*Problem details:*
Transcribe the data in full and exactly, omitting any pictures.

*Data:*
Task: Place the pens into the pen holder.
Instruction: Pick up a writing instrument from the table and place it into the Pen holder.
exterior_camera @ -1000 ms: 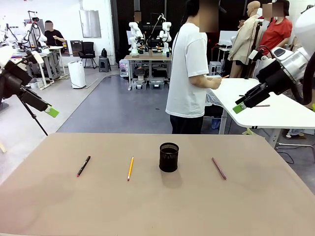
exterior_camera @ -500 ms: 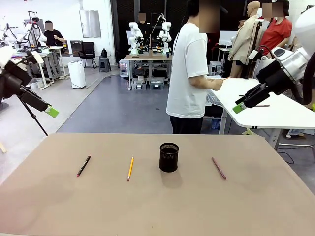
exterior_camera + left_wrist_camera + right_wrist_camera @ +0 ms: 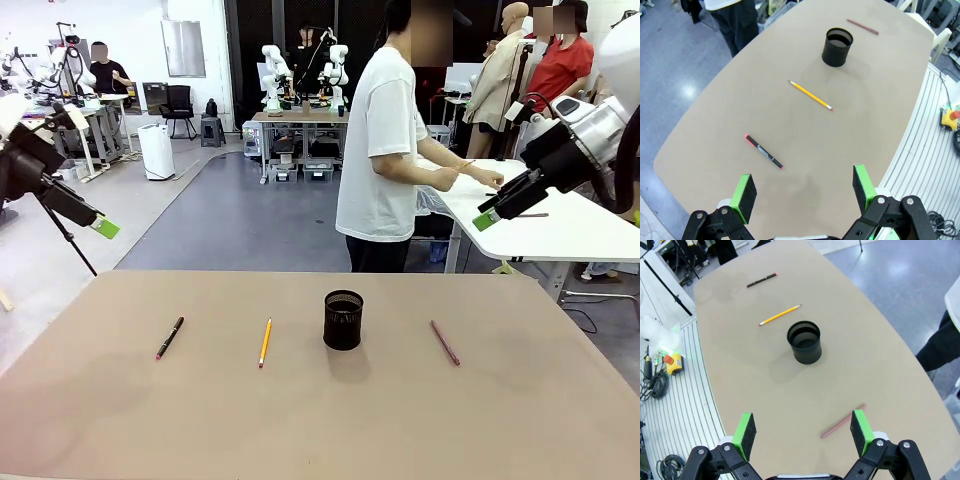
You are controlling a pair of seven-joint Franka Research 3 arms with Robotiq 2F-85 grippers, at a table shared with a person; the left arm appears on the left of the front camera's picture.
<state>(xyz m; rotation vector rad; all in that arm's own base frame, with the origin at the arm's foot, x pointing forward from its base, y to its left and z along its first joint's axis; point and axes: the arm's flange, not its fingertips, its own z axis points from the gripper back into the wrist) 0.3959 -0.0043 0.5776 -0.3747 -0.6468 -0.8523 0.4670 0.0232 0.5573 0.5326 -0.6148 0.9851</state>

*Expected answer:*
Task: Place the pens into the pen holder.
Instruction: Pick up a writing instrument from the table and place it into the Pen holder.
exterior_camera @ -1000 ms: 
exterior_camera @ -500 ms: 
exterior_camera + left_wrist_camera + right_wrist_camera @ +0 ms: 
You are controlling a pair of seven-joint Franka Research 3 arms with Robotiq 2F-85 grippers, at a table shared with a person; the left arm appears on the left of the front camera's picture.
<state>(xyz m; rotation vector rad; all in that arm's own base frame, with the origin at the arm's foot, x pointing forward from its base, y to its left and z along its first joint's axis; point and axes: the arm's flange, not its fingertips, its own z axis points from the gripper back into the wrist) 0.3959 -0.0043 0.5776 -0.3747 -0.6468 -0.8523 0.4670 0.0232 0.5573 0.5326 -0.6148 0.9851</state>

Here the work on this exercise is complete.